Introducing the Reporting API, Network Error Logging and other major upgrades to Report URI

We've been super busy at Report URI HQ and we have some awesome new features to tell you about! This isn't just a case of new features for Report URI though, these are things that will fundamentally change the kind of information we have available as site operators. Are you ready for this?




The Reporting API

By far the single biggest thing that we have to announce is that we're introducing support for 4 new types of report! Expanding out from our current offering of security based reports, these new reports will unlock a tonne of new information that we simply can't obtain any other way and range from performance and availaility issues to possible optimisations and failures in our sites. The Reporting API itself is currently a W3C Working Draft and Chrome will be releasing support in M70, released in the last few days. It defines new types of reports that the browser can send, which is awesome news for site operators to be able to gather more information about what's working and not working on their site, and a new method for sending reports, which is awesome for us because we can deliver an even more efficient service. I'm going to give a brief introduction to the Reporting API, what types of reports are supported and how we set it up and then I will do technical deep-dive posts on each one at a later date.


Deprecation

Deprecation reports will be sent by the browser when you use an API or feature that the browser vendor expects to drop support for in a future update. This will be really useful to site operators, especially when it's so hard to keep up to speed with the latest changes in browsers, and the great things is that you should only receive reports when something is going to break. Most of the time you won't get anything back but when you do, a report will show up in your account:



Of course if you want you can also inspect the raw report payload that we received, normalised and then processed into your account.

{
    "url": "https://scotthelme.co.uk/",
    "id": "websql",
    "anticipatedRemoval": "1/1/2020",
    "message": "WebSQL is deprecated and will be removed in Chrome 97 around January 2020",
    "sourceFile": "https://scotthelme.co.uk/index.js",
    "lineNumber": 1234,
    "columnNumber": 42
}


These reports will be really handy to identify issues on your site before they become issues and have them resolved before they cause problems in production.


Intervention

Intervention reports will be sent by the browser when it decides that it must change its behaviour in the interest of security, performance or to prevent it annoying the user. I'm sure many of us will have seen these kind of warnings in the console and common examples include the browser being on a slow network so making changes to how it loads resources, refusing to play sounds not initiated by the user, not allowing embedded frames to trigger a vibrate and the really frequent "Synchronous XMLHttpRequest on the main thread is deprecated because of its detrimental effects to the end user's experience".

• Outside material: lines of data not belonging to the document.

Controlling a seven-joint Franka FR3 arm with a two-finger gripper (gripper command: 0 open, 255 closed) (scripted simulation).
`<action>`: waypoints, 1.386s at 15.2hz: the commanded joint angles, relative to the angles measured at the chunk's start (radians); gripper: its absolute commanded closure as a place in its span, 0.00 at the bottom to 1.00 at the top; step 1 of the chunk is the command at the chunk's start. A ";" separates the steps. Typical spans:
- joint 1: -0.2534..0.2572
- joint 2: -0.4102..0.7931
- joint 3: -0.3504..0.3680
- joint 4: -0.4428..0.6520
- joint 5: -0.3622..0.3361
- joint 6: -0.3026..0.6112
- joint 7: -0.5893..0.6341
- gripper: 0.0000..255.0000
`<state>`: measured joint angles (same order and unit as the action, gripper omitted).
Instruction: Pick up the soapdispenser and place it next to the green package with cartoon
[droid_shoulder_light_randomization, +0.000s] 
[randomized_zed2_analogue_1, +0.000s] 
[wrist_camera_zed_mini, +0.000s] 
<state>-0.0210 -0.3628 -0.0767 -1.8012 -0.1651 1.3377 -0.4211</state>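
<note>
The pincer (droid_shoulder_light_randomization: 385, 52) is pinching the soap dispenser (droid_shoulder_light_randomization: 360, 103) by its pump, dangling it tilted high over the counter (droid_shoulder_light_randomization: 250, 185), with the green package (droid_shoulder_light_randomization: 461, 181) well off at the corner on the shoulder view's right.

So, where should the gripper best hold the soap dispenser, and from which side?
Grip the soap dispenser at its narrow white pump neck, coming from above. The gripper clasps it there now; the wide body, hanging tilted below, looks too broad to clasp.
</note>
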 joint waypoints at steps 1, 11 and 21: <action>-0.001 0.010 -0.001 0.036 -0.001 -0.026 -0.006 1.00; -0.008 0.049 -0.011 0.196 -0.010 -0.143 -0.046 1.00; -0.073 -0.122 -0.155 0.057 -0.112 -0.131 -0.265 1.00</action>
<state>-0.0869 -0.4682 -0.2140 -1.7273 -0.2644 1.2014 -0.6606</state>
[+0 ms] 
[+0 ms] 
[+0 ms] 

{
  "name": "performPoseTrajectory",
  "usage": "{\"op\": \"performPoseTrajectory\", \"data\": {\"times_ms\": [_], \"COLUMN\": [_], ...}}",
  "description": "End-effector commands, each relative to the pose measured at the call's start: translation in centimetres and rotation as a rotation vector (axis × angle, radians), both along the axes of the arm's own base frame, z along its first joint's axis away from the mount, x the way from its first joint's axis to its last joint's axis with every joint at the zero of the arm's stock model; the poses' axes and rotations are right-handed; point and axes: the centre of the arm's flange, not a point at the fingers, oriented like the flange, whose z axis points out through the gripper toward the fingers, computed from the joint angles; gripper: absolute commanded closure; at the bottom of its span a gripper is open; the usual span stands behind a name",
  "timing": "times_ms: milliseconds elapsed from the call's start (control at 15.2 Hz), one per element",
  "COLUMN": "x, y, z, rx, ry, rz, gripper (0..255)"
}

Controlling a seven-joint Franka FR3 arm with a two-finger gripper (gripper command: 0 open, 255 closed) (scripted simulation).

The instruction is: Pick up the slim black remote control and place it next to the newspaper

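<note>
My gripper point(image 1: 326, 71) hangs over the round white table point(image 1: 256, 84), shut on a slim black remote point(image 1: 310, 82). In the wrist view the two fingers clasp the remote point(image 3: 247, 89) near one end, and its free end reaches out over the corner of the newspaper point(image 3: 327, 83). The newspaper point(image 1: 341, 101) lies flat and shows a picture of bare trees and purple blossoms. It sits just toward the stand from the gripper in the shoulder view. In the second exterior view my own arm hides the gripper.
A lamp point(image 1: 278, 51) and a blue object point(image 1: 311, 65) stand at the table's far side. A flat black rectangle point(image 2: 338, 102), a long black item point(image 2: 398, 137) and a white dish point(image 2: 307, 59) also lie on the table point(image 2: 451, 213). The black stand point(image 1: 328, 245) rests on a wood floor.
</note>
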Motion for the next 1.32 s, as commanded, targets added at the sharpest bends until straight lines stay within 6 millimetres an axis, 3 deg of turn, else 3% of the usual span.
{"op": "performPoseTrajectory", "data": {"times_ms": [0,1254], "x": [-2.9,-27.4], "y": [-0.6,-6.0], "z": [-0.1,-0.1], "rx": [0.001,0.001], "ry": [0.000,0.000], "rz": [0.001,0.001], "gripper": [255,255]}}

These reports will be super handy because it means that your users aren't getting the experience you expect and there could be something you could do to fix that. The report gives you all the information to know what happened, where and how frequently.

{
    "url": "https://scotthelme.co.uk/",
    "id": "audio-no-gesture",
    "message": "A request to play audio was blocked because it was not triggered by user activation (such as a click).",
    "sourceFile": "https://scotthelme.co.uk/index.js",
    "lineNumber": 1234,
    "columnNumber": 42
}


Crash

Crash reports are sent when a user was unable to continue using the page because the browser or one of its components crashed. Only limited details of the crash are transmitted for security reasons but it's enough to provide useful information to the site operator, especially if this is a common occurrence.

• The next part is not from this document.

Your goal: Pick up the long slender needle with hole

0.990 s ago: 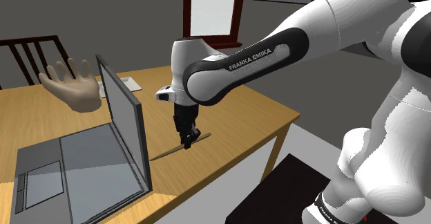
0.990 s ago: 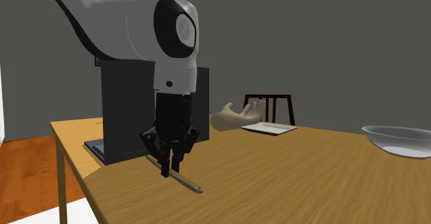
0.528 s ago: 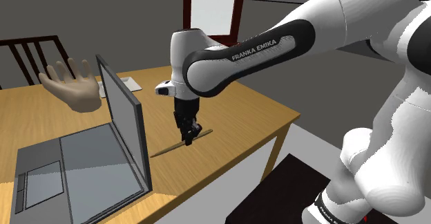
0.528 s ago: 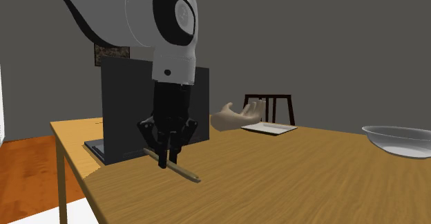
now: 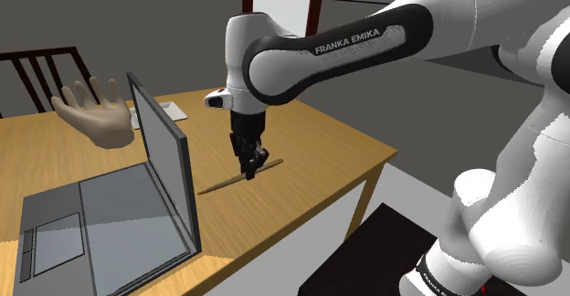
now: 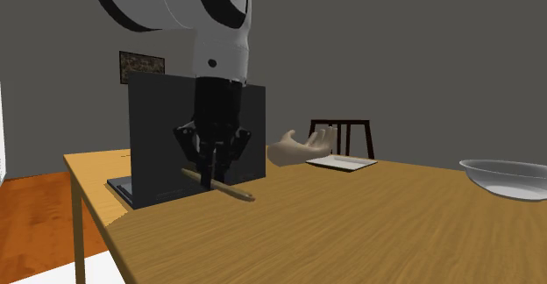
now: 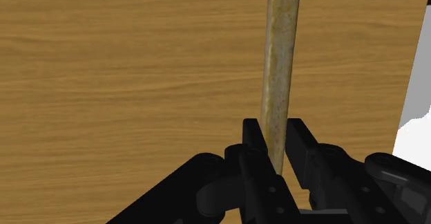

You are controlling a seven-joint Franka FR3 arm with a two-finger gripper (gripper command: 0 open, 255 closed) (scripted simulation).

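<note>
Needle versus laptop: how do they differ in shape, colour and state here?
The needle is a thin tan rod; the laptop is a broad grey slab, hinged open. The needle is clasped by the gripper and looks raised off the table; the laptop rests on it, untouched. Both are over the same wooden table.

The shoulder view is bright and evenly lit, with soft grey shading on the rounded white arm (image 5: 511,166) and a light, warm tone on the wooden counter (image 5: 320,143). The second exterior view is dimmer: the grey wall behind is dark, and the black pincer (image 6: 207,183) almost merges with the dark back of the laptop (image 6: 158,124). In the wrist view the light falls flat and even on the counter and the needle (image 7: 280,70), and a pale patch beyond the counter's edge is the brightest part.
</note>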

That particular report shows an 'oom' or Out Of Memory crash from the browser and the reports include a unique crash ID that isn't direct use to the site operator but could be used in talks with the browser vendor who would interpret that.

{
    "url": "https://scotthelme.co.uk/",
    "crashId": "30437694edfeae5b",
    "reason": "oom"
}


Enabling the Reporting API

These 3 new report types introduced with the Reporting API will allow developers and site operators to learn so much more information about problems in the user experience on their site. If something is going wrong when users are on your site you don't want to rely on them telling you because let's be honest most won't, I know I don't a most of the time. Being able to automatically and transparently collect these reports without having to place a burden on the user is a great opportunity and it's also really, really easy to enable too.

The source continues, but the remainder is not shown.